Ein nicht alltägliches Schauspiel wird am Sonnabend im alten Hafen von Bleckede zu sehen sein. Dort beginnen Mitglieder des Flößervereins Finowfurt um 8 Uhr damit, in alten Trachten und mit Unterstützung der Bleckeder Blasmusik ein Floß „in Echtzeit“ zu bauen. Um 14 Uhr soll es zu Wasser gelassen und auf die 17 Stromkilometer lange Strecke nach Lauenburg geschickt werden. Für das richtige Tempo bis zur Ankunft gegen 17 Uhr an der Fährstelle in der Altstadt sorgt dabei der Hitzler-Schlepper „Hein Dau“.
„Wir wollten, dass der Flößertag nicht nur im Saal stattfindet, auch wenn es nicht ganz einfach war, die Erlaubnis für das Befahren einer Bundeswasserstraße zu bekommen“, berichtet Wilhelm Bischoff, Geschäftsführer des Vereins zur Förderung des Lauenburger Elbschiffahrtsmuseums. Er hat das Rahmenprogramm der Flößertages organisiert.

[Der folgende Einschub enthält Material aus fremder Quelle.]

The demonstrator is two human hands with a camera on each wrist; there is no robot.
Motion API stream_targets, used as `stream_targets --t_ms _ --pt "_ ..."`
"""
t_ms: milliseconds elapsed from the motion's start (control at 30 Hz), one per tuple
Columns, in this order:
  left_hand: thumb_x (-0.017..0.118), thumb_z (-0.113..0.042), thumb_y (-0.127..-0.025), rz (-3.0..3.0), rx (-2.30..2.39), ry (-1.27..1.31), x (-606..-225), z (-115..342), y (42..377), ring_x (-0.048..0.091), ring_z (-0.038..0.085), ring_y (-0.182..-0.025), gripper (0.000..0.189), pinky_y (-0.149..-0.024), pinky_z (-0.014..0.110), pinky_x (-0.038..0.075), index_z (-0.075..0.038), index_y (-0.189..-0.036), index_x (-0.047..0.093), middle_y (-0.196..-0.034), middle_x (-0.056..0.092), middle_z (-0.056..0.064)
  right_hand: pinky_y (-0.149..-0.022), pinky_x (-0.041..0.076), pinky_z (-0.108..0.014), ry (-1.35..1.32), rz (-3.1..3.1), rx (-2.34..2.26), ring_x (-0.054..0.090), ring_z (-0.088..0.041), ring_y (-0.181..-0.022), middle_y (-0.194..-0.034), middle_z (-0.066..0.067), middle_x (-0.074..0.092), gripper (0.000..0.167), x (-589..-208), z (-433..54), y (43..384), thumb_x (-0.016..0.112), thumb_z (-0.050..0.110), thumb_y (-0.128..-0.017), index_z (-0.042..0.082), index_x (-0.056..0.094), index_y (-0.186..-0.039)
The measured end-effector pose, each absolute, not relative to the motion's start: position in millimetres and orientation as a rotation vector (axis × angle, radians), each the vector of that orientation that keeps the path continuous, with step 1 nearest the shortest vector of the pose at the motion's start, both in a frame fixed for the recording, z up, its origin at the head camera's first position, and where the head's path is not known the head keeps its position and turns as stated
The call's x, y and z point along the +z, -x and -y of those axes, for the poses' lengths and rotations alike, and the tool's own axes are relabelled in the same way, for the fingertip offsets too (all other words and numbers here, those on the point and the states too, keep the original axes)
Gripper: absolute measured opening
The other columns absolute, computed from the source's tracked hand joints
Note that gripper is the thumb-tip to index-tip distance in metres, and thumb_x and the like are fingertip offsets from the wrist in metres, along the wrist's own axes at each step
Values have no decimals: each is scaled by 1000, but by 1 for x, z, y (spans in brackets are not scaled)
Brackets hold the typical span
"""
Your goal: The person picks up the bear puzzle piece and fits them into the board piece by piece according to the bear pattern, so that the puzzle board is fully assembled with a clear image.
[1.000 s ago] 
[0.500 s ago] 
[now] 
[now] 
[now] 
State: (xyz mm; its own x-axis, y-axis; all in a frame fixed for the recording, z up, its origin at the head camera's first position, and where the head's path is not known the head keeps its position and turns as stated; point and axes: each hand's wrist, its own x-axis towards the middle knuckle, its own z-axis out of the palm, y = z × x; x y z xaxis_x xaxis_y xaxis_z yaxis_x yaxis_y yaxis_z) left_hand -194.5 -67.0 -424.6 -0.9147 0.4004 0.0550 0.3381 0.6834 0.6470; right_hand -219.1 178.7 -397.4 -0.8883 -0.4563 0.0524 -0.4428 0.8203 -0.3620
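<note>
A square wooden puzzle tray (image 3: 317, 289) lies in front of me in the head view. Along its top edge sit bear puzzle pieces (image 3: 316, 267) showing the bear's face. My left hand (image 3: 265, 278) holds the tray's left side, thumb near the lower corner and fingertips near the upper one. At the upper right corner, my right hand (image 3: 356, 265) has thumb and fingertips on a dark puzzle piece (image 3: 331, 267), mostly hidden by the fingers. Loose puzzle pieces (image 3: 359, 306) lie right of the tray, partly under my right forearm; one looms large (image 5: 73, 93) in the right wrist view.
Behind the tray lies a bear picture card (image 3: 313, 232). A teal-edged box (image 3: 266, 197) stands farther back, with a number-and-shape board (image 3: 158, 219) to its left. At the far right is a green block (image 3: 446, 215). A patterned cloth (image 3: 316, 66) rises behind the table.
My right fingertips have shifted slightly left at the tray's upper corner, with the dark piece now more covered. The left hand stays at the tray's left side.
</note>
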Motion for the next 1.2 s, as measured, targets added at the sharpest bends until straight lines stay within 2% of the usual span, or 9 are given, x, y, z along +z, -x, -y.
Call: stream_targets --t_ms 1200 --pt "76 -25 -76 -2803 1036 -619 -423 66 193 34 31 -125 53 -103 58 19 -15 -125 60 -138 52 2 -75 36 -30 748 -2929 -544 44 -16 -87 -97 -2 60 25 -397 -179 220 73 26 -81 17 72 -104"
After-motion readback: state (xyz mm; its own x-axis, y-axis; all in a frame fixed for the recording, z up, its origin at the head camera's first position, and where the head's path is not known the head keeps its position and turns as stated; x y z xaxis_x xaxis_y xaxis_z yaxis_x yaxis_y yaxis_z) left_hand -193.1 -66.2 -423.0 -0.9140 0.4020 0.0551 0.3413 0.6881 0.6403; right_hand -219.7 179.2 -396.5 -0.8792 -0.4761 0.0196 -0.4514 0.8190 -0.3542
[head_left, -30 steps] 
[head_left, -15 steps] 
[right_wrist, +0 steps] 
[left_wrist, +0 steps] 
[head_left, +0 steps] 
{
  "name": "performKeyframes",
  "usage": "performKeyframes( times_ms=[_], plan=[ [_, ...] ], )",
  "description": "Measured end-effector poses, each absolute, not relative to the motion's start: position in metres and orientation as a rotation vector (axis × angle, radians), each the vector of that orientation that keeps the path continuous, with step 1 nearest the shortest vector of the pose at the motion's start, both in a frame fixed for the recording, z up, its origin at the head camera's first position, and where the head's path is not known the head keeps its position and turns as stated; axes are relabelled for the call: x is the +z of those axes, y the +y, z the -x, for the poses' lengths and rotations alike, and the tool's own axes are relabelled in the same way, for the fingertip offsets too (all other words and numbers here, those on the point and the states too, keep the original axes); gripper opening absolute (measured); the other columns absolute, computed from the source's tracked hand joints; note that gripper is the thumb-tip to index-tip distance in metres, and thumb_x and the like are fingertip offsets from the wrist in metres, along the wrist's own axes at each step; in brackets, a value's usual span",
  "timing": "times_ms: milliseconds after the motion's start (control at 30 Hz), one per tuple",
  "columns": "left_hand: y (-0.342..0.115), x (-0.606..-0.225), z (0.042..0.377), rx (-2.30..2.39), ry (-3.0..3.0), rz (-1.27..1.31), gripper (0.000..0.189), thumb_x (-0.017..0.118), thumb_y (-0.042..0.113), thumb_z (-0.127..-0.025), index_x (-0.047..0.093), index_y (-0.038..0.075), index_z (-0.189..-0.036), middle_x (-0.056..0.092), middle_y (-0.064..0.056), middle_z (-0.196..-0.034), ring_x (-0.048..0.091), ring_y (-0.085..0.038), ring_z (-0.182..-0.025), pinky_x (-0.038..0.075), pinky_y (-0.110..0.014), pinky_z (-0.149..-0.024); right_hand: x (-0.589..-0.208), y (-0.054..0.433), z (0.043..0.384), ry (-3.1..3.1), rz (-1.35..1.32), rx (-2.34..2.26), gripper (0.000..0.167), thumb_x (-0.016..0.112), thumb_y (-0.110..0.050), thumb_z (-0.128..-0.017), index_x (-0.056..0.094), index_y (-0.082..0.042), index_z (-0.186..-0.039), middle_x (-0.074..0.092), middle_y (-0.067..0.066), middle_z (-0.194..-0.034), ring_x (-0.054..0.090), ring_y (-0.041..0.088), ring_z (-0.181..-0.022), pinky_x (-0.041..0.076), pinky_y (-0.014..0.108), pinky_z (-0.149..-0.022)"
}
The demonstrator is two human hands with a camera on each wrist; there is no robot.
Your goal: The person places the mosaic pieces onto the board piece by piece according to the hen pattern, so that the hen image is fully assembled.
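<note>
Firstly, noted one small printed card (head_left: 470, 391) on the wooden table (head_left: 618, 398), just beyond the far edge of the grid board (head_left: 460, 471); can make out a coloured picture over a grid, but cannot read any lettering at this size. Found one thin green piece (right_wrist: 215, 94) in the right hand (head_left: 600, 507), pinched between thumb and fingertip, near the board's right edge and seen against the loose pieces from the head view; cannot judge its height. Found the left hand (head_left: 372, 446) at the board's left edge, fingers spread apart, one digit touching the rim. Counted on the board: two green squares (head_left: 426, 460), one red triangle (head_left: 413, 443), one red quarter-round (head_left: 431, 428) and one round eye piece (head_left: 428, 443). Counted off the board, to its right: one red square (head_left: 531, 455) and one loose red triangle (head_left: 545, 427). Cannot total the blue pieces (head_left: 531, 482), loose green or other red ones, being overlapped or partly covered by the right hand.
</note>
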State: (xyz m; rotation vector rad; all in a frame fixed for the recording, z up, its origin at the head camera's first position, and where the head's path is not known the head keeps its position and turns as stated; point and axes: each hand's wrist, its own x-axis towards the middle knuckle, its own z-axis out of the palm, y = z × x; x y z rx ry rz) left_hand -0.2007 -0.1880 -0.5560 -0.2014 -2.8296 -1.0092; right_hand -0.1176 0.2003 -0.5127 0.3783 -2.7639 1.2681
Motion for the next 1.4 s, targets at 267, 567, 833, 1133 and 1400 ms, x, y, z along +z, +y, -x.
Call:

Wer den Bau des Floßes miterleben möchte, kann um 9 Uhr mit dem Raddampfer „Kaiser Wilhelm“ von Lauenburg nach Bleckede fahren und am Nachmittag die Überführung von Bord aus begleiten. Dabei besteht auch Gelegenheit, mit den Teilnehmern des Deutschen Flößertages zu fachsimpeln.
Am Sonntag um 10 Uhr sammeln sich die Mitglieder der 15 Vereine in Flößertracht auf der Wiese im Fürstengarten, um mit Musikbegleitung in die Altstadt zu marschieren. Dort beendet von 11 Uhr an ein ökumenischer Gottesdienst in der Maria-Magdalenen-Kirche die Fachtagung der erst 1987 mit Lauenburger Hilfe gegründeten Flößerei-Vereinigung, die am kommenden Wochenende auch ein 80 Seiten starkes Heft vorstellt, in dem das Thema „Holzumschlag in Lauenburg“ ausführlich behandelt wird.